— Я что, дурной на голову? Быстренько сбацали акционерное
общество, у концерна семьдесят процентов, но он доволен дальше
некуда. Кстати, и перед царем засветимся, а то после Сучанска на
нас немного негатива пролилось — глядишь, и до него докатилось, — а
тут нате вам наше с кисточкой: и хроника, и кино в осажденной
крепости снимаем. И завод наш засняли, рабочих за станками, да с
пояснениями, да жен их, которые, проводив мужей на работу идут в
госпитали. Это уже я подсказал.
— Дубина ты, Сережа, — неожиданно выдал Антон.
— Вот те здрасте. Ты это к чему?
— А к тому, что тут такое поле деятельности, а ты на фронт
подался, — вот тут от тебя куда больше пользы было бы.
— Думаешь, не понимаю? Да поздно уже.
— Палухина надо бы не забрасывать, подсказывать, как да чего. Ну
не мне тебя учить, ты в деле подсказок уже ас.
— Не переживай, не заброшу. Ну как, по маленькой?
— Наливай.
* * *
— Степан Осипович, я все же считаю, что отправлять мой отряд
рано, — проговорил Науменко, наконец отодвинув чашку с уже выпитым
чаем.
Макаров с каким-то сожалением посмотрел на Веру Ивановну,
которая, заметив, что разговор перетек в иную плоскость, начала
сноровисто прибирать со стола. Прислуги у них дома отродясь не
водилось, а потому и здесь чета Науменко осталась верной себе.
Вернее, это супруга, которая привыкла со всем управляться сама, не
желала заводить прислугу, ну а раз уж так решила хозяйка, то Петру
Афанасьевичу ничего не оставалось, кроме как согласиться с
этим.
Заметив этот взгляд, Науменко только мысленно ухмыльнулся. Нет,
ни о какой ревности и речи не могло быть. Что было, то быльем
поросло, вот только заметно — уж больно соскучился по уюту
семейного очага этот неугомонный человек, и его полный сожаления
взгляд был адресован не именно Вере Ивановне, а тому, что вот опять
началось.
— Умеете вы все испортить, Петр Афанасьевич. В кои-то веки я
позволил себе немного расслабиться, побыть в кругу семьи, пусть не
своей, но все же. Хоть бы дождались, когда мы по обыкновению
пройдем в кабинет.
— Прошу простить.
— Да чего уж, — безнадежно махнул рукой Макаров. — Ну раз уж
так, то давайте пройдем в кабинет, опять же Вере Ивановне мешать не
будем.
— Вы мне никоим образом не мешаете.
— Мешаем, мешаем, — добродушно улыбаясь и поднимаясь со стула,
возразил адмирал. — Если рассуждать как лицо, командующее флотом,
то я соглашусь с вашими словами, — когда они наконец оказались в
кабинете, начал Макаров. — Но все дело в том, что я сейчас должен
думать не только о флоте, а вот тут получается совсем иная картина.

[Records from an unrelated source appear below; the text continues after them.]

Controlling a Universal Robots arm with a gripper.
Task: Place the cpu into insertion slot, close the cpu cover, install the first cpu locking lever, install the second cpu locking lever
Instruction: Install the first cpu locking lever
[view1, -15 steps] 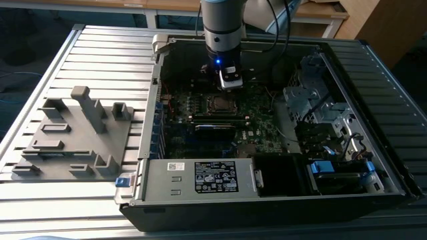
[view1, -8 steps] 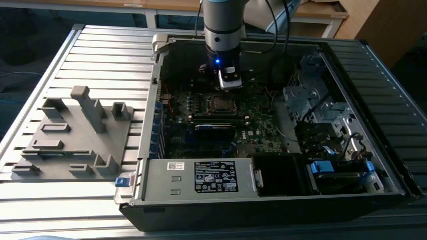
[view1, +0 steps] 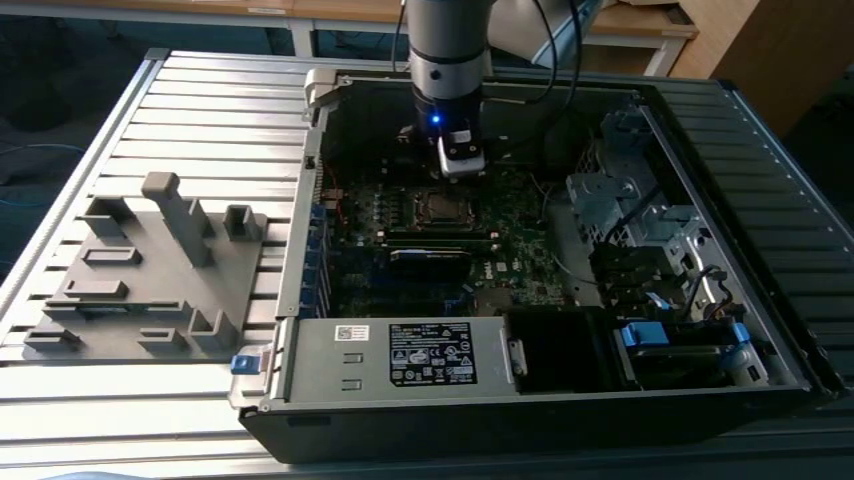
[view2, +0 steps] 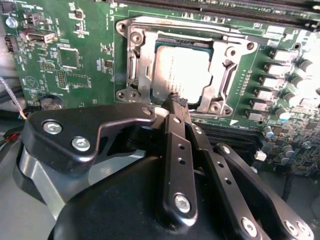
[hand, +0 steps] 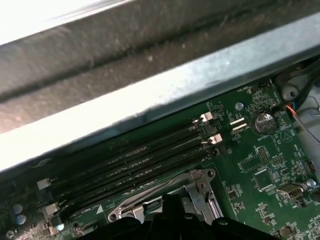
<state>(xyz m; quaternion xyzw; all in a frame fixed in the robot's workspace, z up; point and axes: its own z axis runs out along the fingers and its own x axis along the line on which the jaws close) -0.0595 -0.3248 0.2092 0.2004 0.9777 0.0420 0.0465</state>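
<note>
In the second wrist view the cpu lies flat in the insertion slot, its dull silver top facing up. The cpu cover lies down around it as a silvery frame. A thin metal lever rod runs along the socket's far edge. My gripper is shut with nothing between its black fingers, its tips just over the socket's near edge. In the exterior view the gripper hangs inside the case just behind the insertion slot. In the first wrist view part of the cover shows beside the fingers.
The green motherboard sits in an open computer case. Long black memory slots run beside the socket. Drive cages and cables crowd the exterior view's right. A grey fixture block stands on the table at the exterior view's left.
</note>
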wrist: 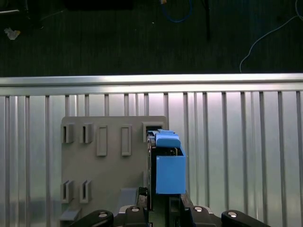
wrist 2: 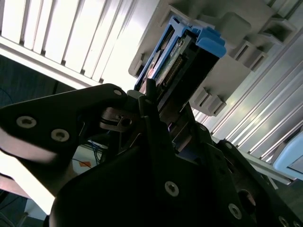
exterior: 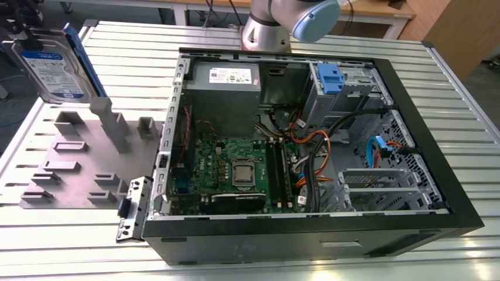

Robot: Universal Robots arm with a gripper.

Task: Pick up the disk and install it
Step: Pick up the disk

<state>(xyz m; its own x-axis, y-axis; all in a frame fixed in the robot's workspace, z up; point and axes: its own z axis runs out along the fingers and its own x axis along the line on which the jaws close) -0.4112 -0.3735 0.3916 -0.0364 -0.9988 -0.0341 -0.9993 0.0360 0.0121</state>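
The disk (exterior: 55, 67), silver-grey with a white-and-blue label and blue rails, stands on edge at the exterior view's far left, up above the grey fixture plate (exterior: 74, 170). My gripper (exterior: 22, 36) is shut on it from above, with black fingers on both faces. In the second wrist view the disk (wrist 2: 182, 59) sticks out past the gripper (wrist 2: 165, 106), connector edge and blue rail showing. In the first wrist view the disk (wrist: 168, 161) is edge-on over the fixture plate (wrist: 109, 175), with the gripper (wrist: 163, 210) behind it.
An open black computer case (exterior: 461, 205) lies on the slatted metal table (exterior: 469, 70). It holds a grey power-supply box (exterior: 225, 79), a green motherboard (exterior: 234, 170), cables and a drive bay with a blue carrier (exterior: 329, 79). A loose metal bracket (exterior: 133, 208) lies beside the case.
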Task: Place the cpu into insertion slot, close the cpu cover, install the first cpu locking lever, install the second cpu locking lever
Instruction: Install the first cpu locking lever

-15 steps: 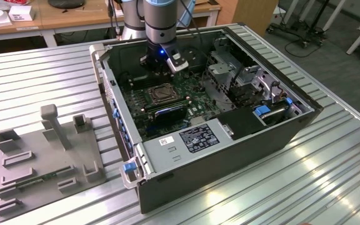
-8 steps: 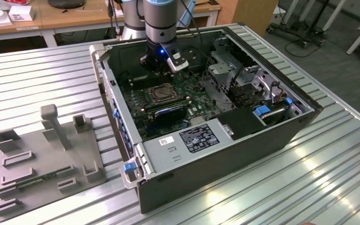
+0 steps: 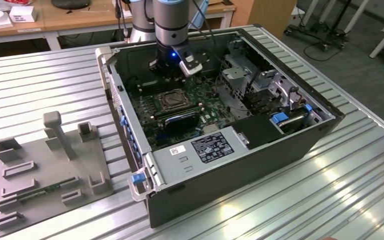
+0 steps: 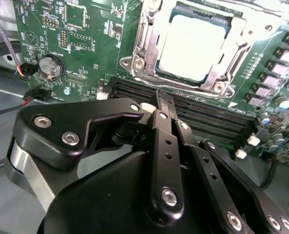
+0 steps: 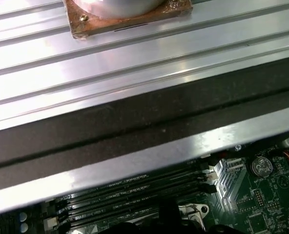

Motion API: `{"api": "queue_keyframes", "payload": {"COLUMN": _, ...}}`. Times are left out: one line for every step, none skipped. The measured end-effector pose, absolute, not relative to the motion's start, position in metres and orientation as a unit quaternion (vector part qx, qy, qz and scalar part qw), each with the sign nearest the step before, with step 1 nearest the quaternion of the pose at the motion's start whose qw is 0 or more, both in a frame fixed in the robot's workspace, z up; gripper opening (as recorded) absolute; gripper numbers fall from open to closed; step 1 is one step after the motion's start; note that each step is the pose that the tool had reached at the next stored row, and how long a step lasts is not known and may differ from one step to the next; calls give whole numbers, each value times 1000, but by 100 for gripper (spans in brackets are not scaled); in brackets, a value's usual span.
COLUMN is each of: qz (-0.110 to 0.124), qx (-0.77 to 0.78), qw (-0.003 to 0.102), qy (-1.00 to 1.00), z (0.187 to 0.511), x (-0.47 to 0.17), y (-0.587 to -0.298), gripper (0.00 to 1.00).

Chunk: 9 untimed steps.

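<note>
The jaws are pressed together on nothing, the gripper (image 4: 165, 103) hanging over the black memory slots (image 4: 193, 109) just beside the socket (image 4: 134, 61). The chip (image 4: 196, 46) lies seated there, the cover (image 4: 222, 78) framing it. I judge any lever push wants a slow, square approach.

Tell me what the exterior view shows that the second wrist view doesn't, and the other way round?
Exterior view alone: the whole open computer case on a ribbed metal table, the arm reaching in, and a grey fixture plate. Second wrist view alone: the gripper up close, its fingers together over the memory slots, and the cpu seated under the cover. Both show the green board and the socket.
</note>
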State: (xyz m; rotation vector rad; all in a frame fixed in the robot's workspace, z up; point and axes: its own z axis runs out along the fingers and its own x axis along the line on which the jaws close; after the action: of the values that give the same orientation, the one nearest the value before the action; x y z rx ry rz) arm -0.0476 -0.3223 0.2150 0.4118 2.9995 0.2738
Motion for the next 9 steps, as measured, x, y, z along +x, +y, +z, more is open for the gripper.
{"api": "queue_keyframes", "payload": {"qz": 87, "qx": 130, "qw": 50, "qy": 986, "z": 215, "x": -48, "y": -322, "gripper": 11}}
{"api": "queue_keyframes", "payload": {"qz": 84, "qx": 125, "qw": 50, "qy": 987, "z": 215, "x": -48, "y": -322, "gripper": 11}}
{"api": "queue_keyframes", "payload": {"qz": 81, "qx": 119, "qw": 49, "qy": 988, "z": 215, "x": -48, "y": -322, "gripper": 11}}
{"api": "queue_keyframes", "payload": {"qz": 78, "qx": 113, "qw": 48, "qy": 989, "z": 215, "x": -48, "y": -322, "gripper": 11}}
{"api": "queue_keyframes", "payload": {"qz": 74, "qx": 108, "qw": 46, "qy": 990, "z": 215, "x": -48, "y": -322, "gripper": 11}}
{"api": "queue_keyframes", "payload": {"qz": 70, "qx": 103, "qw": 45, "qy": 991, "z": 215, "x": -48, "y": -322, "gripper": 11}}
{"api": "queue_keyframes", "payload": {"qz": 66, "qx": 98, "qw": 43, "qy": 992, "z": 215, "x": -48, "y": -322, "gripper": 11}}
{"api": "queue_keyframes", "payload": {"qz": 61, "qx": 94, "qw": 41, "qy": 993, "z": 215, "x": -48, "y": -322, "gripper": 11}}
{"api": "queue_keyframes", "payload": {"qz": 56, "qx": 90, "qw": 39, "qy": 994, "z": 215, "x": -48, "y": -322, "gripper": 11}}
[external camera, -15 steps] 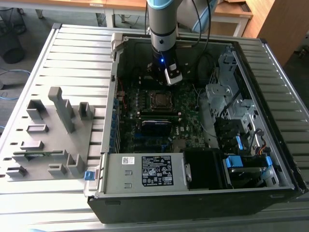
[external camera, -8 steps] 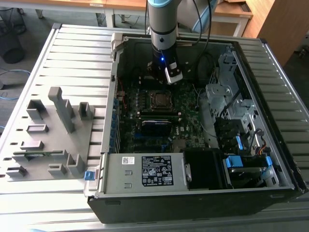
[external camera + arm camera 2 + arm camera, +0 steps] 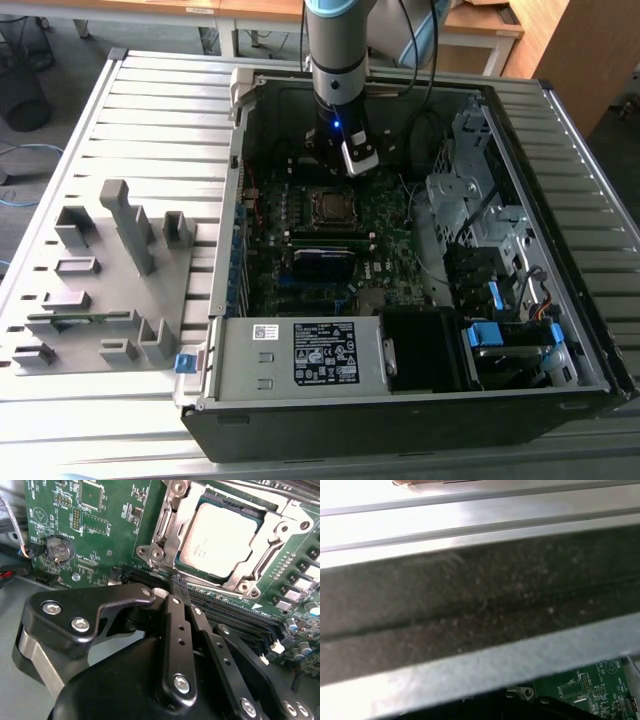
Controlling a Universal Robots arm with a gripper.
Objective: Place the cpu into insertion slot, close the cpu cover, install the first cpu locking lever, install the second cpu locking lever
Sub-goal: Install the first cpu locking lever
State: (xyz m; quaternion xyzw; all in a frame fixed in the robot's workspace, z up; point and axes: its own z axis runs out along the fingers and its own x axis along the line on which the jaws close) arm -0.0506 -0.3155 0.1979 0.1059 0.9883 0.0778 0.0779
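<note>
The cpu [image 3: 220,537], a dull silver square, lies in the insertion slot [image 3: 239,507], whose black rim shows along one edge. The cpu cover [image 3: 167,522], a silver frame with a window, lies flat around the chip. In the second wrist view my gripper [image 3: 178,586] has its black fingers [image 3: 176,630] pressed together with nothing between them, the tips just short of the cover's corner, above the long black memory slots. In the exterior view the gripper [image 3: 343,168] hangs inside the open computer case, slightly behind the slot [image 3: 330,205].
The green motherboard [image 3: 100,535] carries a coin battery [image 3: 59,548] and several black memory slots [image 3: 235,615]. The case wall [image 3: 480,610] is close to the wrist. A drive cage [image 3: 470,200] stands at the exterior view's right, and a grey fixture rack [image 3: 110,270] at its left.
</note>
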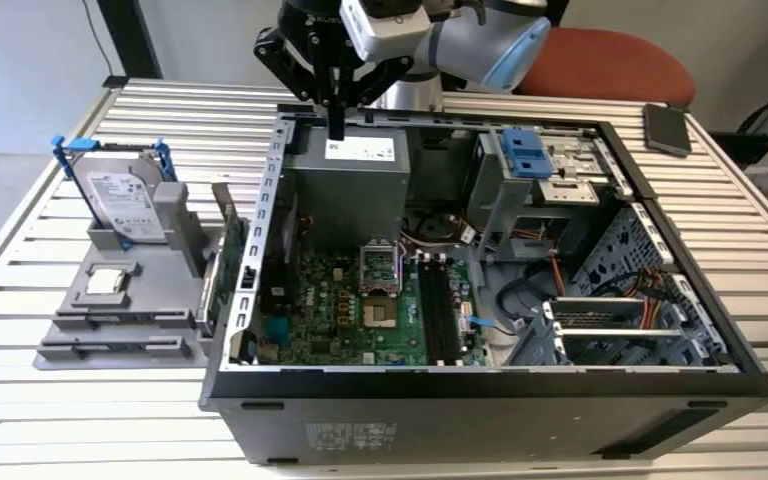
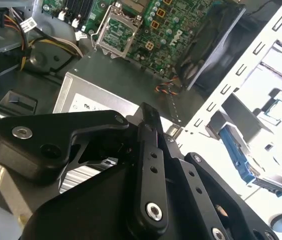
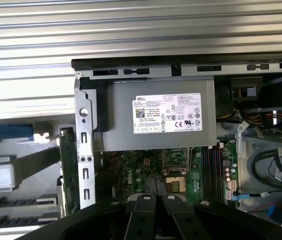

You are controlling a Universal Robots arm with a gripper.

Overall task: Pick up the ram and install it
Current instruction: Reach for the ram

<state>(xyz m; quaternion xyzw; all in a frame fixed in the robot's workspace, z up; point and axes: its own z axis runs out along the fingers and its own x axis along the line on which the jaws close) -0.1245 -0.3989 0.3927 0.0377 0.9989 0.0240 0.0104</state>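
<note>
You are looking at the gripper hanging over the back corner of the open case, just above the power supply and not touching it. Its fingers are sitting pressed together in both wrist views, coming to a single dark point in the exterior view.

The ram is well apart from the gripper. It seems to be lying in a slot along the front of the grey fixture, which is standing on the table at the exterior view's left of the case (the strip is small and dark there, so you may not be able to tell it from the slot itself). On the same fixture the hard drive is standing upright in its blue frame, and the green card is standing on edge just beside the case wall.

Inside the case, the black memory slots are lying beside the processor socket.
</note>
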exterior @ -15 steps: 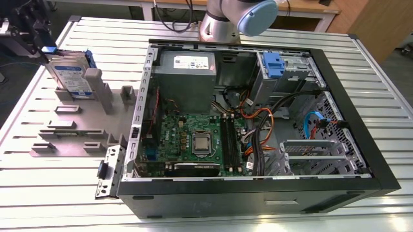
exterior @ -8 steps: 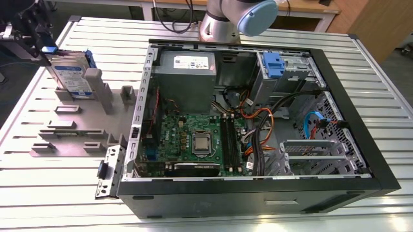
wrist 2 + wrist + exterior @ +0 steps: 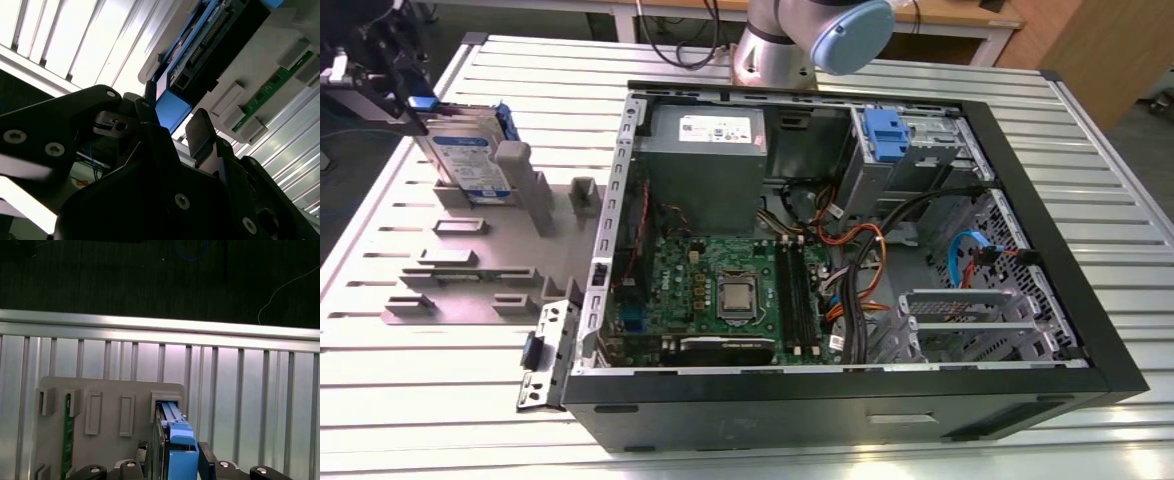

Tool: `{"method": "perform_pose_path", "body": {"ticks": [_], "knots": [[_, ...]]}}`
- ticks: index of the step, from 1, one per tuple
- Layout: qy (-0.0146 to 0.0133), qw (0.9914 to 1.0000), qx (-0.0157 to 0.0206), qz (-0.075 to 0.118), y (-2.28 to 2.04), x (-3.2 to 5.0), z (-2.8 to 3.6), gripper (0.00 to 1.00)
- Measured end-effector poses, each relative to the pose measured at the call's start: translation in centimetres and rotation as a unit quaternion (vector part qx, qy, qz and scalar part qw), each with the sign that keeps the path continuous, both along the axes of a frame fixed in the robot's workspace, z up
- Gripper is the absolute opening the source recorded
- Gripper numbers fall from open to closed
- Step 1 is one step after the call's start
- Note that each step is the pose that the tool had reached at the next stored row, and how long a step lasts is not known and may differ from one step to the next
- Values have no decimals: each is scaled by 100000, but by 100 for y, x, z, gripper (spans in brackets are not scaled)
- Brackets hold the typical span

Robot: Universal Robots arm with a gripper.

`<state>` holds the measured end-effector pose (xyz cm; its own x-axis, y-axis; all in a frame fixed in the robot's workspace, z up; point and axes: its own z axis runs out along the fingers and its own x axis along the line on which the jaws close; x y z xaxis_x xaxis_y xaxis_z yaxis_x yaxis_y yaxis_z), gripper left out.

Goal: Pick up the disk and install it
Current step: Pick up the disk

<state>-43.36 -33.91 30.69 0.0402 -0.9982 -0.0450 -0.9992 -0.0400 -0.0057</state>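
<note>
The disk (image 3: 464,155), a silver drive with a white-and-blue label in a blue bracket, stands on edge in a slot of the grey holder block (image 3: 467,235) at the exterior view's far left. My gripper (image 3: 416,105) is at the disk's upper end. In both wrist views the black fingers (image 3: 202,132) press against either side of the bracket's blue tab (image 3: 172,110), so my gripper (image 3: 181,462) is shut on the disk (image 3: 172,415), whose lower end still sits in the holder's slot.
An open computer case (image 3: 854,250) lies on the slatted metal table (image 3: 427,390), to the exterior view's right of the holder. A blue caddy (image 3: 886,135) sits in its drive bay. A green memory stick (image 3: 67,435) stands in another holder slot.
</note>
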Motion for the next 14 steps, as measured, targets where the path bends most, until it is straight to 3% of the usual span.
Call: {"method": "perform_pose_path", "body": {"ticks": [7, 14], "knots": [[58, 100000, -1, -114, 46, -1, -43, 51], [93, 100000, -6, -114, 47, -1, -42, 51]]}}
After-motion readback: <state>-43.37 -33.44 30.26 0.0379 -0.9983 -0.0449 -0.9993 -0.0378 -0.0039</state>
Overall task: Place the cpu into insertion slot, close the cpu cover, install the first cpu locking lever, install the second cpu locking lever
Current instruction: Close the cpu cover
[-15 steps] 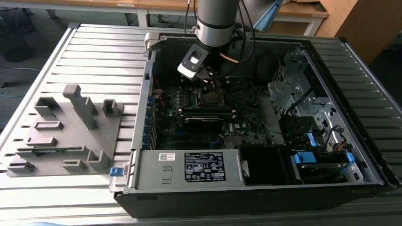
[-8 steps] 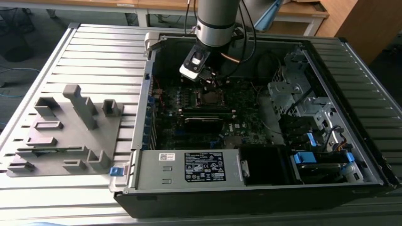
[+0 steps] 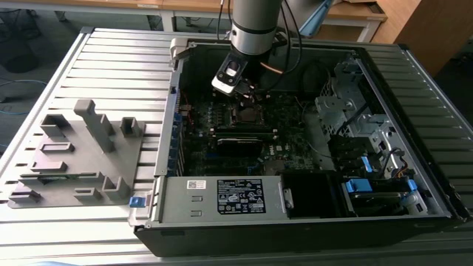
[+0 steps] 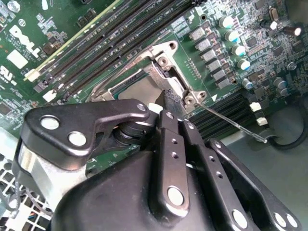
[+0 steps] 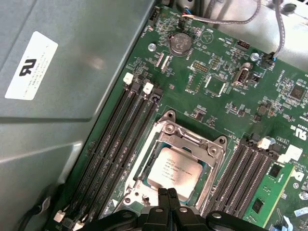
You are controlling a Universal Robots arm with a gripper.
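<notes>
Pointing straight down, our black gripper [image 5: 168,192], fingers pinched together and empty, meets the silvery metal-framed cpu cover [image 5: 192,139] around the silver-beige square cpu [image 5: 175,166].

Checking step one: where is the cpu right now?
In the first wrist view the cpu sits in the insertion slot, between two banks of long black memory slots, with the hand close beside it.

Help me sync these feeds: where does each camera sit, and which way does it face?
Exterior view: off the arm, high outside the open case, looking down into it; arm and gripper show.
First wrist view: on the wrist, looking down the gripper at the cpu.
Second wrist view: on the wrist, looking past the gripper's linkage at the cover.
Both wrist views share cover, memory slots and gripper tip.
</notes>
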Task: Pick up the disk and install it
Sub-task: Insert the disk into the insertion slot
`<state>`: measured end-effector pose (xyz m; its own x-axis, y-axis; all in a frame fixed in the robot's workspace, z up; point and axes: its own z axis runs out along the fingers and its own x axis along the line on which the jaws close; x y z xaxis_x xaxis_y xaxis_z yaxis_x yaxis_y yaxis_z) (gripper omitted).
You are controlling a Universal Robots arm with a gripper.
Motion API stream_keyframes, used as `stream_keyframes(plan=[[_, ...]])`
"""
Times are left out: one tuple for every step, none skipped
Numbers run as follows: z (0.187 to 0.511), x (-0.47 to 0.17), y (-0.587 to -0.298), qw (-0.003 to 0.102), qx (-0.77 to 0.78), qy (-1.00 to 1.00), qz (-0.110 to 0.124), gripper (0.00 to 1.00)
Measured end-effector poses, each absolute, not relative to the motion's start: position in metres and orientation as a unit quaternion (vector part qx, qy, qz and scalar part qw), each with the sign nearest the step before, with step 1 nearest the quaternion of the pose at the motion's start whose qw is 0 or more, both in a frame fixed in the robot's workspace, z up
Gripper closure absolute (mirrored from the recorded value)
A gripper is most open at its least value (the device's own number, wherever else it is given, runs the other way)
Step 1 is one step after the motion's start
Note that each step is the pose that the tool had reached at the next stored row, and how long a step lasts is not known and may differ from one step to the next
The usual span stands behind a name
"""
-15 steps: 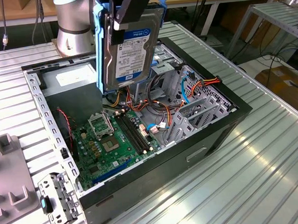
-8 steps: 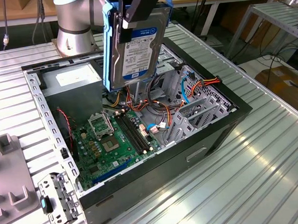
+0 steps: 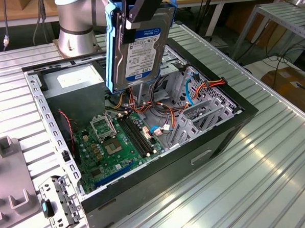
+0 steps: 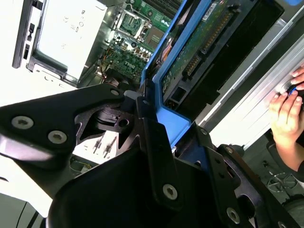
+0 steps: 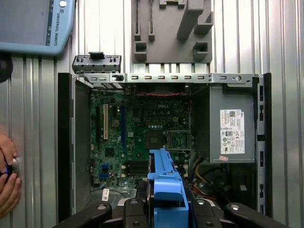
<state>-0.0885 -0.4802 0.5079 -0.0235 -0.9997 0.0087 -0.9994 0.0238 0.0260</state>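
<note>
Pinched between black gripper (image 3: 132,23) fingers: the disk (image 3: 139,56), upright, blue-railed, hanging above open black computer case (image 3: 222,133). Below: green motherboard (image 3: 113,141), tangled orange and blue cables (image 3: 192,94), grey power supply (image 3: 71,80). In second wrist view, drive's green circuit underside. In both wrist views, a hand (image 5: 7,178) by ribbed metal table (image 3: 278,168).

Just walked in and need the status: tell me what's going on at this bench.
The robot arm's gripper holds the disk, framed in blue, upright in the air above the open computer case. It is not yet seated in the case. A person's hand is at the table beside the case.
</note>
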Motion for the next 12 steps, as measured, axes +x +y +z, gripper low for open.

Нарушение перевозок из метрополии в значительной степени ослабит
противника на сухопутном театре, а сейчас судьба Артура и всей
войны в большой степени зависит именно от успехов и неудач на суше.
С Того мы еще схлестнемся, никуда он не денется, но прежде мне
хотелось бы внести в их перевозки некий дисбаланс. Если действия
вашего отряда вынудят японцев перейти к перевозкам посредствам
конвоев, то это повлечет за собой большую выгоду. Того будет
вынужден привлечь к конвоям военные корабли и отвлечь на это боевые
вымпелы, причем не старье какое, а броненосные крейсеры, так как в
этом случае над перевозками довлеют владивостокские корабли.